WHAT IS REQUIRED
Only the lines that hold "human" should be in the answer, each copied from the data below.

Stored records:
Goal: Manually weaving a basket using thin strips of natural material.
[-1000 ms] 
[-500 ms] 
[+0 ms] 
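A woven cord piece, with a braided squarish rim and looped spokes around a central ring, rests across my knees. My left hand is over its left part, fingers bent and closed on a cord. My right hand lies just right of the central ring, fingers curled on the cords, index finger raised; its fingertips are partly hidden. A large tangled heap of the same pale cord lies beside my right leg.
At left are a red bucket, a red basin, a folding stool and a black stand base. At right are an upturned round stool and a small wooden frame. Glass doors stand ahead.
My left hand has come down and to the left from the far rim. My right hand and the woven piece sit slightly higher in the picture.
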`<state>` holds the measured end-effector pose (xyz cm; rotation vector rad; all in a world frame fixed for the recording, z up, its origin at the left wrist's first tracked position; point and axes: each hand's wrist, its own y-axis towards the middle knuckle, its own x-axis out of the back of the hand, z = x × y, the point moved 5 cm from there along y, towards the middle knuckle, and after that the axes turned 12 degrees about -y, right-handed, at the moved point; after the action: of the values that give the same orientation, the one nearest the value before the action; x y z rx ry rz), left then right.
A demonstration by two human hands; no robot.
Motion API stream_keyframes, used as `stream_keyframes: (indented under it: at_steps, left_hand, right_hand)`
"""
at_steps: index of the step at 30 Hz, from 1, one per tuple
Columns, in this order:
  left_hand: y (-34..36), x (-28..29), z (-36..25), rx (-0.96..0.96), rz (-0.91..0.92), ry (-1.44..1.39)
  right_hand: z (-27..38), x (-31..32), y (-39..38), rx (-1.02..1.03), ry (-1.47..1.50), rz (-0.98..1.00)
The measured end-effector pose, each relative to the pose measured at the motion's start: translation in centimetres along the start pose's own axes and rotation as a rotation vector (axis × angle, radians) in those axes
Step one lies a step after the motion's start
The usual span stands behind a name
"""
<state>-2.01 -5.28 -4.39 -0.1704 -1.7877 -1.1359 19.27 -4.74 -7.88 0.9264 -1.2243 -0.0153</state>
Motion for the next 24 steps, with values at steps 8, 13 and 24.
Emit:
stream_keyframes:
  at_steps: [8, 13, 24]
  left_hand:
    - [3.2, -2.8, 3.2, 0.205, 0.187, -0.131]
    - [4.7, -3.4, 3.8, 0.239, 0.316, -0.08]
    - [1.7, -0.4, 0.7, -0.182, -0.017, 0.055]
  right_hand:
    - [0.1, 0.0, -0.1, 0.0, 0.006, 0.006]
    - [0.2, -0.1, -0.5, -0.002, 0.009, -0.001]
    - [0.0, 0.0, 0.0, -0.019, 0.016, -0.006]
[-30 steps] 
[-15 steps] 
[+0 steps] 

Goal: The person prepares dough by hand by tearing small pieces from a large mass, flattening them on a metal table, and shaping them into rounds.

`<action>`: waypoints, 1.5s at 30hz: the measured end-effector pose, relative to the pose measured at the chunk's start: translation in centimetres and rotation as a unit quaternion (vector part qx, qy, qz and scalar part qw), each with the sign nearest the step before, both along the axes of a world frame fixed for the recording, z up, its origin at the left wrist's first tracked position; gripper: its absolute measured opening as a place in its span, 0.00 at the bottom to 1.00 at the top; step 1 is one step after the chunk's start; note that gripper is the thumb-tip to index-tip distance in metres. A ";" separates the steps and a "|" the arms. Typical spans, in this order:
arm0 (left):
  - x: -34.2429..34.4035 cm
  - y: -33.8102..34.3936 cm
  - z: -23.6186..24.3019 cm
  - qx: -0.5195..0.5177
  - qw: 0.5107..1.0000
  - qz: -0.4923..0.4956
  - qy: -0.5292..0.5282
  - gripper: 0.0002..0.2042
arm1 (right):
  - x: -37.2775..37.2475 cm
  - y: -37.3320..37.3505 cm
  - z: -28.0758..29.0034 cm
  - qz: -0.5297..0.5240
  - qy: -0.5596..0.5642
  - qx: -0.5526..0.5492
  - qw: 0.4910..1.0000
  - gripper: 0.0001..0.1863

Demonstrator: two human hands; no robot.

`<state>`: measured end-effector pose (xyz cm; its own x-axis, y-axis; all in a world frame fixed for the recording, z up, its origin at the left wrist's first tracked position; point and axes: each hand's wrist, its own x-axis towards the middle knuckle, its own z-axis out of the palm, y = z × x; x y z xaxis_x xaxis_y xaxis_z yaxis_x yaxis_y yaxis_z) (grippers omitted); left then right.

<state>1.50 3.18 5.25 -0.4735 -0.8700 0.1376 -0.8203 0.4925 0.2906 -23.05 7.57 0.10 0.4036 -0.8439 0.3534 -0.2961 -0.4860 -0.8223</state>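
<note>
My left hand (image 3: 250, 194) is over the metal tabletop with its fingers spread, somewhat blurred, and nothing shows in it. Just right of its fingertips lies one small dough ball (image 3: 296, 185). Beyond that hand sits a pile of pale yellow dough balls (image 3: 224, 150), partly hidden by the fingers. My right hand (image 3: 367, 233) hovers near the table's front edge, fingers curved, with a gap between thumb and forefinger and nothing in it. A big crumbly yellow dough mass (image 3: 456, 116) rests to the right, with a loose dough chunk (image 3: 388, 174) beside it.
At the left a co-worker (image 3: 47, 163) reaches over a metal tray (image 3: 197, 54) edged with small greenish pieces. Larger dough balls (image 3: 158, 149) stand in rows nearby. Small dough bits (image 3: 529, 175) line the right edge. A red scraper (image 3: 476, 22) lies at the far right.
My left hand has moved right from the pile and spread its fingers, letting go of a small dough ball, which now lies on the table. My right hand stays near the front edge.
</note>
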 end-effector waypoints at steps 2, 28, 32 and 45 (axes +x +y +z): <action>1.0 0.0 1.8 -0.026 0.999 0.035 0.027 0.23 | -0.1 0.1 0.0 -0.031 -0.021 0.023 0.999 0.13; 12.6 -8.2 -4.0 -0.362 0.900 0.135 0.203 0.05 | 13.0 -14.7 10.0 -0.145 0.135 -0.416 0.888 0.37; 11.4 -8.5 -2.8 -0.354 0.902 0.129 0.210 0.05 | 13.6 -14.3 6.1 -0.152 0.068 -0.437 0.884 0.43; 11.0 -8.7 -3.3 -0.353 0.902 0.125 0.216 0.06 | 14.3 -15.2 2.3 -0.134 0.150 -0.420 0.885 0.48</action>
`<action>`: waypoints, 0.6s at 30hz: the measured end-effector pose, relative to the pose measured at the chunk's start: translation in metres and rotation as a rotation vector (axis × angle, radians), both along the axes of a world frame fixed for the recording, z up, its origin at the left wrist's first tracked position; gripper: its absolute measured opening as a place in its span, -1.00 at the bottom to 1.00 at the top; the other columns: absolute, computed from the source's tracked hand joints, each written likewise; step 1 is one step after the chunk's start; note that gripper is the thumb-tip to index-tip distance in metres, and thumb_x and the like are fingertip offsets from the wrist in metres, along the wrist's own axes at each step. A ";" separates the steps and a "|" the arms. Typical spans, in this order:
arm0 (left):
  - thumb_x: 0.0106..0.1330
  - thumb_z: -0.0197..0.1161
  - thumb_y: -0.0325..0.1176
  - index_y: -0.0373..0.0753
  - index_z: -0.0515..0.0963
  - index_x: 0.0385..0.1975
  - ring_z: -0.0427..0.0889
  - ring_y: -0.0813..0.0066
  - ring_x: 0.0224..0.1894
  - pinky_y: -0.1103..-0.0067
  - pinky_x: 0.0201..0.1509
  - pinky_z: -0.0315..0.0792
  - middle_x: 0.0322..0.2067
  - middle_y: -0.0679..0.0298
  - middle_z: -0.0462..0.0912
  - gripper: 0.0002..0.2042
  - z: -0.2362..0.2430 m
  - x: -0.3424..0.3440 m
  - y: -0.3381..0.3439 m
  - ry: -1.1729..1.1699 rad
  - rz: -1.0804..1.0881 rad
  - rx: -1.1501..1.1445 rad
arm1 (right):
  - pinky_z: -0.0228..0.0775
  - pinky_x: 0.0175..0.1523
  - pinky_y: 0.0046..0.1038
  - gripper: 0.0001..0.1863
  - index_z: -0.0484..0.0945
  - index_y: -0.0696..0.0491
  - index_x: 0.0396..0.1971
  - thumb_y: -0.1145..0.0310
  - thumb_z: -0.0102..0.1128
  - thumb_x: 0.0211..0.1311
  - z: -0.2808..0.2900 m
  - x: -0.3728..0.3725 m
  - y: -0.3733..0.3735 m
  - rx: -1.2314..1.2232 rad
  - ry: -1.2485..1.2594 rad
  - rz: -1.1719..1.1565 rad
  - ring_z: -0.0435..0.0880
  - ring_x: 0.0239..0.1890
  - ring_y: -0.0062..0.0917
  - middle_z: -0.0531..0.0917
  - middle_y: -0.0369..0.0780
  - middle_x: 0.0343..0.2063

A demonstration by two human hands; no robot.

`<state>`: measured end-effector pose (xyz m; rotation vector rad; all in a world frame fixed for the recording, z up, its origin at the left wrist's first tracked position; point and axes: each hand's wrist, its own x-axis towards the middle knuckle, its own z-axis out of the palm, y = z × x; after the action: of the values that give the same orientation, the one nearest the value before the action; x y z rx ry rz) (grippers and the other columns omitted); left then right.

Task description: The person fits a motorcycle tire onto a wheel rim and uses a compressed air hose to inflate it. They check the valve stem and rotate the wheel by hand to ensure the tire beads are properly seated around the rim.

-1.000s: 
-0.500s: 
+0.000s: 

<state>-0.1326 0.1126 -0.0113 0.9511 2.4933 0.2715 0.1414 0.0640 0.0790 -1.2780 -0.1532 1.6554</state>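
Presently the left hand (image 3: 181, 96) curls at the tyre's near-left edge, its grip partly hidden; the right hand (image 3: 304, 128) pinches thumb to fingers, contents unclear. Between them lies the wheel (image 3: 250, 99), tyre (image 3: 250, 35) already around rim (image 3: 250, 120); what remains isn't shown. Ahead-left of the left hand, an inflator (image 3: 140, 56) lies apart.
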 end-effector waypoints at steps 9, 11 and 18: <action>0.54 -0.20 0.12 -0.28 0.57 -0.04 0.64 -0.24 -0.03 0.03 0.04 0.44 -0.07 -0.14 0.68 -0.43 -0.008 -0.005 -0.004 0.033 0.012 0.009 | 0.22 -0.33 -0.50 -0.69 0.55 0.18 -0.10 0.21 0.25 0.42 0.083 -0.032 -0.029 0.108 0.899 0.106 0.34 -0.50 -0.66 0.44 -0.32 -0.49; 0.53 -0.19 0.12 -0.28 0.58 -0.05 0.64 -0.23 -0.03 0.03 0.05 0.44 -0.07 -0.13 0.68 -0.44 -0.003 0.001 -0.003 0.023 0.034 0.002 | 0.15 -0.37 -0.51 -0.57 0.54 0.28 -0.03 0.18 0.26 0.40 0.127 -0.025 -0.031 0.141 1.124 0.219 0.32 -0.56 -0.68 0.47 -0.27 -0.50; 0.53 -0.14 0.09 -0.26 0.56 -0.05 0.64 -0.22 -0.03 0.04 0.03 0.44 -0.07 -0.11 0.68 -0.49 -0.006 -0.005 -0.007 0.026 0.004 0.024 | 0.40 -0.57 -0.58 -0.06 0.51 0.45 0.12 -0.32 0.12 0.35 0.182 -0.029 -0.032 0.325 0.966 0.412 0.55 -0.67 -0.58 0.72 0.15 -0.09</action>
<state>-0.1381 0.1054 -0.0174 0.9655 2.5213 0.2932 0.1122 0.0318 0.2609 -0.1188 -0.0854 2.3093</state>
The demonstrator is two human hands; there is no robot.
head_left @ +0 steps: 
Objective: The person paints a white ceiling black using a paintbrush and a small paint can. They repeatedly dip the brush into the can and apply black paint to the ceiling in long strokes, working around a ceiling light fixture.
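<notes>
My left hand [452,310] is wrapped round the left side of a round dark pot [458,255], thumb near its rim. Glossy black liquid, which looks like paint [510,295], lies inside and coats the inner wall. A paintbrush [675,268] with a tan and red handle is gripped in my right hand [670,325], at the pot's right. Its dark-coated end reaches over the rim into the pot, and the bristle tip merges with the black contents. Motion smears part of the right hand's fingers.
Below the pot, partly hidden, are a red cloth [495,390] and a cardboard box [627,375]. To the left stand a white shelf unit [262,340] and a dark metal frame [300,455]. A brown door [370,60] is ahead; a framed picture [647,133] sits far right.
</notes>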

WRITTEN SOLUTION
A demonstration by two human hands; no robot.
Demonstrator: two human hands; no robot.
A demonstration by two human hands; no robot.
The demonstrator is two human hands; there is no robot.

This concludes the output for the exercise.